Without including any pictures, retype exactly the lines from the top of the records through the line containing "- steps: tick", that final line included.

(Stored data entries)
'''
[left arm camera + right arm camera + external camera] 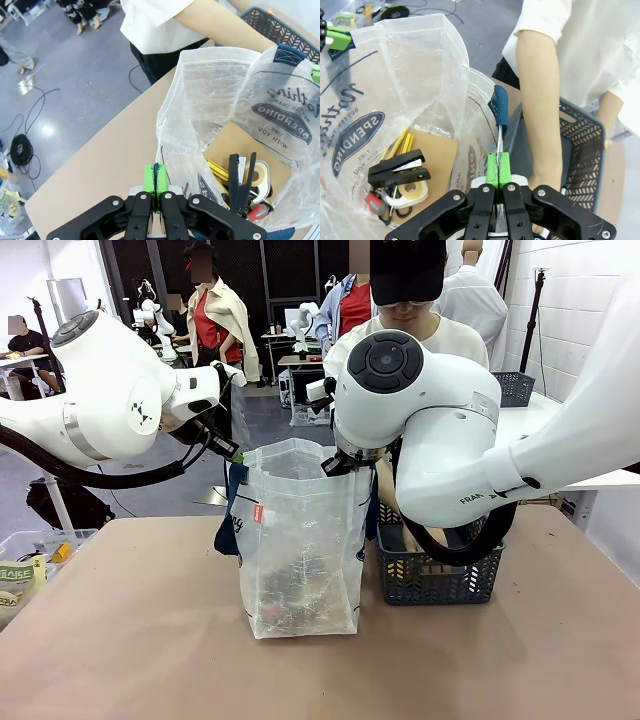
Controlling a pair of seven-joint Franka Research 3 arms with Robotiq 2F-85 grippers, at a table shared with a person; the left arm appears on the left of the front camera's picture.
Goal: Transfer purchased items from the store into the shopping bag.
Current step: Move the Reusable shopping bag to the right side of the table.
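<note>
The translucent shopping bag (pixel 300 540) stands upright mid-table with its mouth held wide. My left gripper (pixel 228 448) is shut on its left rim (pixel 156 182), pinching plastic and a navy edge between the green pads. Shut on the right rim beside the navy strap handle (pixel 500 110) is my right gripper (pixel 335 465), seen close up in the right wrist view (pixel 497 167). On the bag's floor lie a black stapler (pixel 400 170), a tape roll (pixel 412 192) and a yellow item (pixel 402 145). The person's forearm (pixel 537 100) reaches down into the dark grey basket (pixel 585 145).
The lattice basket (pixel 440 575) stands right of the bag, touching it. A clear bin (pixel 30 560) with packets sits at the table's left edge. The person (pixel 410 330) stands at the far side behind the bag. Bare tabletop (pixel 150 660) lies in front.
</note>
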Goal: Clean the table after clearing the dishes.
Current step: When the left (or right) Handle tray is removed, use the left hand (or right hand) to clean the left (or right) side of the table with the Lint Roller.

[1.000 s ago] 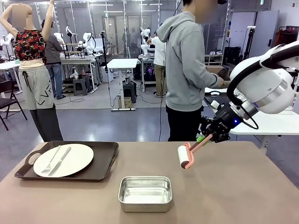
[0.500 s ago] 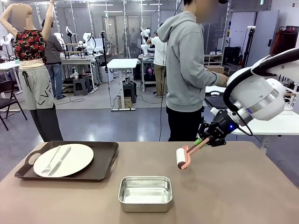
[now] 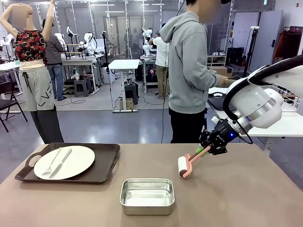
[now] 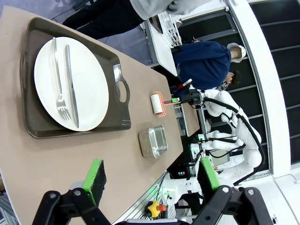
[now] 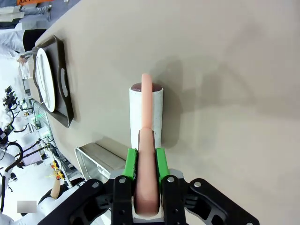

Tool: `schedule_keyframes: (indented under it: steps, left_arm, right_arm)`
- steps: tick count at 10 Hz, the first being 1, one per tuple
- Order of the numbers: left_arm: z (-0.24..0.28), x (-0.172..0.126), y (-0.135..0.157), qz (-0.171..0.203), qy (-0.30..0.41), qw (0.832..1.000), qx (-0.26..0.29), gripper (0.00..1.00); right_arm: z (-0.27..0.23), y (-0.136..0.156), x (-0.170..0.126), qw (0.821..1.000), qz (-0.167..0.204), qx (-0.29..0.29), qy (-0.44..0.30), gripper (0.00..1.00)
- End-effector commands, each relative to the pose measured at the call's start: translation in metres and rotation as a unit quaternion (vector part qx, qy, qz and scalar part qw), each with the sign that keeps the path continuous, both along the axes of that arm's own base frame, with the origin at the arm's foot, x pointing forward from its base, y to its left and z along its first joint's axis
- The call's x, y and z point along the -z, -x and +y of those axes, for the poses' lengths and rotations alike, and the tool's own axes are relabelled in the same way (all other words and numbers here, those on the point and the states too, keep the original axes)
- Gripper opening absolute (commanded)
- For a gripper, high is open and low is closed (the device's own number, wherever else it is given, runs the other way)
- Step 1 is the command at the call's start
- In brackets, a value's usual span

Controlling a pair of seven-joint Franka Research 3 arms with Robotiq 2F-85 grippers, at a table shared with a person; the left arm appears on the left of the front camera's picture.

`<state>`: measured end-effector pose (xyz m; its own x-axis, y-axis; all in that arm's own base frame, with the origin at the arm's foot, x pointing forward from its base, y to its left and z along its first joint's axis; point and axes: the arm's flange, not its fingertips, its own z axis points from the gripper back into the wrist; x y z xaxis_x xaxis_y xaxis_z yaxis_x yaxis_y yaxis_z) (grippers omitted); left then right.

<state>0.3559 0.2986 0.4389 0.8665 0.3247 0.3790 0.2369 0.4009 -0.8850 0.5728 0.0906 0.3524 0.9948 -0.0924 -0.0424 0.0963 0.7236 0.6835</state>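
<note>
At R jaws: right gripper clamped tight on the handle of a pink-handled lint roller w/ white paper roll; one green pad on each side of the handle.
Roller pose: handle slants down from the gripper to the roll; roll sits low at the tabletop w/ its shadow right beside it; can't tell if it touches.
L jaws: left gripper wide apart, nothing btw its green pads; it hangs above the table on the tray side.
Table: large rectangular table, matte brownish-taupe top; roller is over its far part, a bit right of centre.
Pan: small rectangular steel pan, centre, near edge; near the roller but apart from it; looks empty.
Dishes: round white plate on a dark rectangular handled tray, left side of table, well apart from roller.
Cutlery: metal fork + metal knife side by side on the plate's left half.
R arm: white, comes in from the right.
Person: grey hoodie, dark trousers, stands at far side, turned toward a white side table on the right.
</note>
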Motion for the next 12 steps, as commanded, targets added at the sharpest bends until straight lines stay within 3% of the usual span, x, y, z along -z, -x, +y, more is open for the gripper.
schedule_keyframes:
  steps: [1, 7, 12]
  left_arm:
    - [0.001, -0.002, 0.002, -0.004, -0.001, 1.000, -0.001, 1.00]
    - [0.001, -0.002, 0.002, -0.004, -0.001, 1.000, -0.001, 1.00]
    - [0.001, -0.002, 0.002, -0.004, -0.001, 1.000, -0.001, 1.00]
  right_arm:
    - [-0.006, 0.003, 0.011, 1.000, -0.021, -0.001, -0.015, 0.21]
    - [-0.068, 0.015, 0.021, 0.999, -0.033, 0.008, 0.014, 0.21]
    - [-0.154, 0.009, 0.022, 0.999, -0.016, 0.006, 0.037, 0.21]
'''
■ The completed task ■
[left arm camera + right arm camera + external camera] 
Controlling a pair of seven-joint Franka Research 3 arms with Robotiq 2F-85 grippers, at a table shared with a person; the left arm appears on the left of the front camera's picture.
Goal: Transfer purchased items from the store into the shopping bag.
Current step: Move the Reusable shopping bag to the right side of the table.
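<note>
The translucent shopping bag (pixel 300 540) stands upright mid-table with its mouth held wide. My left gripper (pixel 228 448) is shut on its left rim (pixel 156 182), pinching plastic and a navy edge between the green pads. Shut on the right rim beside the navy strap handle (pixel 500 110) is my right gripper (pixel 335 465), seen close up in the right wrist view (pixel 497 167). On the bag's floor lie a black stapler (pixel 400 170), a tape roll (pixel 412 192) and a yellow item (pixel 402 145). The person's forearm (pixel 537 100) reaches down into the dark grey basket (pixel 585 145).
The lattice basket (pixel 440 575) stands right of the bag, touching it. A clear bin (pixel 30 560) with packets sits at the table's left edge. The person (pixel 410 330) stands at the far side behind the bag. Bare tabletop (pixel 150 660) lies in front.
</note>
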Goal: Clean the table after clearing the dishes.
Current step: When the left (or right) Handle tray is removed, use the left hand (or right hand) to clean the left (or right) side of the table with the Lint Roller.

[1.000 s ago] 
[0.500 s ago] 
[now] 
[now] 
[now] 

Tool: `schedule_keyframes: (indented under it: steps, left_arm, right_arm)`
- steps: tick count at 10 Hz, the first being 1, one per tuple

The exercise requires no additional content.